◆ Directions ◆
Check every line in the listing below for "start". Copy the ones where it occurs.

#####

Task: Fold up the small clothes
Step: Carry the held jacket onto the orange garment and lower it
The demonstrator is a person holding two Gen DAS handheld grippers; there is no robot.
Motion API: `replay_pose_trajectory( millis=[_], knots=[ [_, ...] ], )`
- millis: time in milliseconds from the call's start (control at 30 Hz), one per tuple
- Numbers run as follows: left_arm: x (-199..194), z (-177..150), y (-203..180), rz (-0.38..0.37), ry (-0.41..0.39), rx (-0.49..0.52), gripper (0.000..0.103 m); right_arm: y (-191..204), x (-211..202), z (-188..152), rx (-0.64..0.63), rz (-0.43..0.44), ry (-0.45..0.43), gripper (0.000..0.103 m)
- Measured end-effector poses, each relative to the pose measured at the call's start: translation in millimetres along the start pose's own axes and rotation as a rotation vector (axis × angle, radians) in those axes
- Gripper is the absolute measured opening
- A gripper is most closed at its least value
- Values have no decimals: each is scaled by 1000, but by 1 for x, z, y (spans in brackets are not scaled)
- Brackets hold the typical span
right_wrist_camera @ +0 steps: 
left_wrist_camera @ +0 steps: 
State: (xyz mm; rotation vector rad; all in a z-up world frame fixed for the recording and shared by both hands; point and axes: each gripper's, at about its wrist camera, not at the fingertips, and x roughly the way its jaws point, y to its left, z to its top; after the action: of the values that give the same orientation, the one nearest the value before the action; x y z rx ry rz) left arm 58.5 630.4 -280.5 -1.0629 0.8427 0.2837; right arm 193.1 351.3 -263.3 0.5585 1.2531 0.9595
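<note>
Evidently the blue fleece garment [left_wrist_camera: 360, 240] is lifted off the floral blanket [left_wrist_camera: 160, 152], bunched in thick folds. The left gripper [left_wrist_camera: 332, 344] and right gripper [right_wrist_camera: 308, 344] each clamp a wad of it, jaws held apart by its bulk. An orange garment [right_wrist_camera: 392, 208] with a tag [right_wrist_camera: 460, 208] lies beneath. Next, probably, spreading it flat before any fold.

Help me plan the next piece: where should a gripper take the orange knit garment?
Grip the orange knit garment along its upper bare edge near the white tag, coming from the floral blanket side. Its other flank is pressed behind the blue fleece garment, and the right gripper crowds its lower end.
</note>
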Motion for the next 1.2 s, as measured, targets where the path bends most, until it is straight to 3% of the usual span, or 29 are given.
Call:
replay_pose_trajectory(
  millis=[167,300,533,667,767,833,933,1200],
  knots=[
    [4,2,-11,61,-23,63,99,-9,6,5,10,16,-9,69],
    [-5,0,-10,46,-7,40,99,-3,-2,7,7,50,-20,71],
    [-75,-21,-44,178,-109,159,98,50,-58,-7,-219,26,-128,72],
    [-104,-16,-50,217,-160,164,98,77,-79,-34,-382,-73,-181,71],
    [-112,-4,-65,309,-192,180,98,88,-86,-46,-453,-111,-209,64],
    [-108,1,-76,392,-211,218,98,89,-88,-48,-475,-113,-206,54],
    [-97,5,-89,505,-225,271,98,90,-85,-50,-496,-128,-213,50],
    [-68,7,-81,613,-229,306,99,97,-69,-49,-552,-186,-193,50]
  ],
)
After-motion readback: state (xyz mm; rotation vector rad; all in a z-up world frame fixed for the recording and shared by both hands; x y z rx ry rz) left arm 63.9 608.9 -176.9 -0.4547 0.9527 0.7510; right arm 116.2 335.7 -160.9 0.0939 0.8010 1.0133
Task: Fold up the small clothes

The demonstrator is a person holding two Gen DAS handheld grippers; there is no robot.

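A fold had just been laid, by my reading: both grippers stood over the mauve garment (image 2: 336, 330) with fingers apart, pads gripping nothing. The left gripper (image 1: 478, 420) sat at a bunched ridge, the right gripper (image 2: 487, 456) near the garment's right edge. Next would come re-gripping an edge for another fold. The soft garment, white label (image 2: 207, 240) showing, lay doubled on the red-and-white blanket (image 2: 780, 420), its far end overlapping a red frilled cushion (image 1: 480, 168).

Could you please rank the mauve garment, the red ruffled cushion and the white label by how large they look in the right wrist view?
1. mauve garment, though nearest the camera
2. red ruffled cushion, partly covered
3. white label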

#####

◆ Finished task ◆
- millis: time in milliseconds from the call's start (control at 30 Hz), one per tuple
- Measured end-effector poses, each relative to the pose measured at the call's start: translation in millimetres along the start pose's own axes and rotation as a rotation vector (axis × angle, radians) in those axes

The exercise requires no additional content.